In questo scenario si è fatta sentire Assintel Confcommercio per voce della presidente Paola Generali: “In merito alle notizie di questi giorni secondo le quali non è prevista l’erogazione dei pagamenti ai provider privati che offrono il servizio di SPID, lanciamo un appello al Governo: lavoriamo tutti, insieme, perché l’offerta ai cittadini di strumenti per la digitalizzazione sia ampia, variegata, accessibile e gratuita e perché la digitalizzazione diventi sempre più democratica”, ha scritto Generali in una nota ufficiale.

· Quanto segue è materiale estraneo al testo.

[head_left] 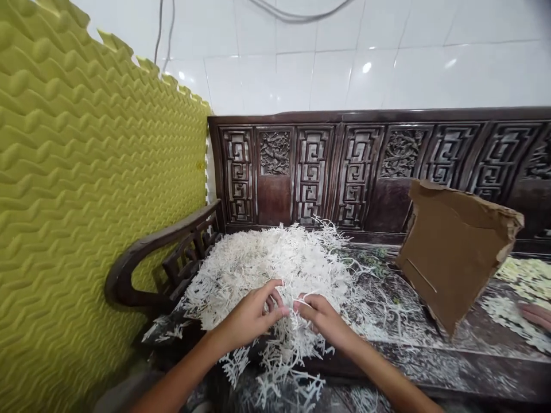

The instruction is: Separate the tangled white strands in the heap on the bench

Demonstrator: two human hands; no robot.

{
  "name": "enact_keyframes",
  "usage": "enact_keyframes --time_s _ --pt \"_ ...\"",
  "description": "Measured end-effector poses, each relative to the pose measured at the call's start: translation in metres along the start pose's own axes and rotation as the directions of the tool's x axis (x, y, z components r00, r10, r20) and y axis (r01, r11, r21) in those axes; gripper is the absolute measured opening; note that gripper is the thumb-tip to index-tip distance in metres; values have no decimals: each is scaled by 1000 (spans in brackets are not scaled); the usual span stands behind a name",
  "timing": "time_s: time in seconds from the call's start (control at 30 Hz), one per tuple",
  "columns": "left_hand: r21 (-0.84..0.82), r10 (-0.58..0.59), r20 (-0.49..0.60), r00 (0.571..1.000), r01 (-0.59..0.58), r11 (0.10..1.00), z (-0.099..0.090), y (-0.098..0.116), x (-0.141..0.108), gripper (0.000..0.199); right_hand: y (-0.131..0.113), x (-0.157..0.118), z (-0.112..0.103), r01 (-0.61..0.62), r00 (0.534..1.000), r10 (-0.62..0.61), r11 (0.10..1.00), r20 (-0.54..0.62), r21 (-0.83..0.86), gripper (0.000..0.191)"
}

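White, coral-like branching sprigs (275,264) lie in a loose heap on the seat of a dark carved wooden bench (430,338), and both hands work at the heap's front edge. The left hand (249,318) is curled, its fingertips (278,287) among the sprigs; whether it grips any, I cannot tell. The right hand (325,321) is closed to a pinch on a thin sprig (297,303), just beside the left fingertips. Fingertip work suits this material: the pieces look brittle and tangled, so a light pinch close to one stem seems less likely to snap its branches than a full grab.

No bowl or box shows. The bench does the holding, with its curved arm (163,252) left of the heap and its fretwork back (357,172) behind it. Right of the heap, a torn cardboard sheet (456,252) stands tilted, and beyond it lies a paler, yellowish spread of sprigs (525,275), with what may be another person's fingers (536,315) at the frame edge. Left of the heap rises a ribbed yellow-green foam panel (86,189).
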State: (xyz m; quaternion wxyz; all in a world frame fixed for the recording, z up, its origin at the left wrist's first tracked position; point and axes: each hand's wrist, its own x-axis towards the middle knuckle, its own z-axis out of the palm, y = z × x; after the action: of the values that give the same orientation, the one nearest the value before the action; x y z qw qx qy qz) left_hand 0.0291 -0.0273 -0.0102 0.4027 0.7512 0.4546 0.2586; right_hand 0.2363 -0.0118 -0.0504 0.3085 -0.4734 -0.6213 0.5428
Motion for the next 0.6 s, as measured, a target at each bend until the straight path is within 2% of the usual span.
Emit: enact_keyframes --time_s 0.07,0.13,0.23,0.3,0.4,0.5,0.6 --pt "-98 -56 21 998 57 994 2 -7 4 58 -6 -2 1 -15 1000 15 1000 -6 0 39" --pt "-209 -103 89 991 119 971 5 -14 7 60 -11 -1 2 -15 1000 15 1000 -6 8 39" --pt "-346 -66 245 967 151 926 8 -24 11 49 -13 4 4 -7 1000 7 1000 -29 5 38" --pt "-419 -21 297 955 151 895 10 -30 12 43 -12 8 6 -18 999 18 1000 -41 -6 37" --pt "-483 -24 273 962 159 861 10 -41 13 38 -13 11 9 -30 999 30 999 -28 -22 37" --pt "-478 -66 227 972 170 862 9 -51 11 41 -18 12 13 8 1000 -10 998 -26 -65 31" --pt "-489 -140 210 968 228 842 11 -57 6 64 -25 11 19 44 999 -45 996 -19 -72 27"
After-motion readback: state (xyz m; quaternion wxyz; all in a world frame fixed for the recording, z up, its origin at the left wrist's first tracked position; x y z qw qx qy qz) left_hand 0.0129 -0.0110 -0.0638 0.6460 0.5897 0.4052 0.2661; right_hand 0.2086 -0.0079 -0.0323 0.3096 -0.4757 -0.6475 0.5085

“Per la fase contingente ci auguriamo che i 40 milioni di euro previsti per ristorare i provider privati che offrono il servizio di SPID arrivino al più presto sia per tutelare in primis i milioni di italiani che hanno attivato l’identità digitale, sia per permettere che il servizio si diffonda ancora. In secondo luogo ci auguriamo che si prosegua e si incrementi lo sforzo per fare dell’Italia un Paese sempre più digitale, verso gli obiettivi sfidanti del Pnrr del 2026. Obiettivi che non possono prescindere da nessuna delle opportunità offerte finora al cittadino per una reale transizione”, prosegue Generali.

“In questa direzione va la nostra proposta di presidi fissi nei quartieri delle nostre città per accompagnare i cittadini nell’utilizzo dell’identità digitale, spiegandone le modalità di fruizione ed essendo a disposizione per dubbi e problematiche. Il digitale è uno strumento per sua natura inclusivo e nessuno deve rimanere indietro”.

Secondo il sottosegretario con delega all’Innovazione, Alessio Butti, che rafforza la convinzione di Zangrillo, lo SPID è però destinato a lasciare il passo alla CIE e al nuovo wallet digitale europeo. Butti ha infatti insistito sul fatto che lo SPID cominci a mostrare segnali di vulnerabilità secondo quanto affermano anche gli stessi operatori del settore, mentre la CIE è molto più sicura ed è riconosciuta anche a livello comunitario.

La priorità per Butti, che già nel 2022 pensava alla CIE come erede dello SPID, è agevolare il passaggio tra questi due sistemi: Lavoreremo affinché tutto possa essere gestito nel modo migliore”, ha dichiarato il sottosegretario all’evento Telco per l’Italia tenutosi ieri a Roma.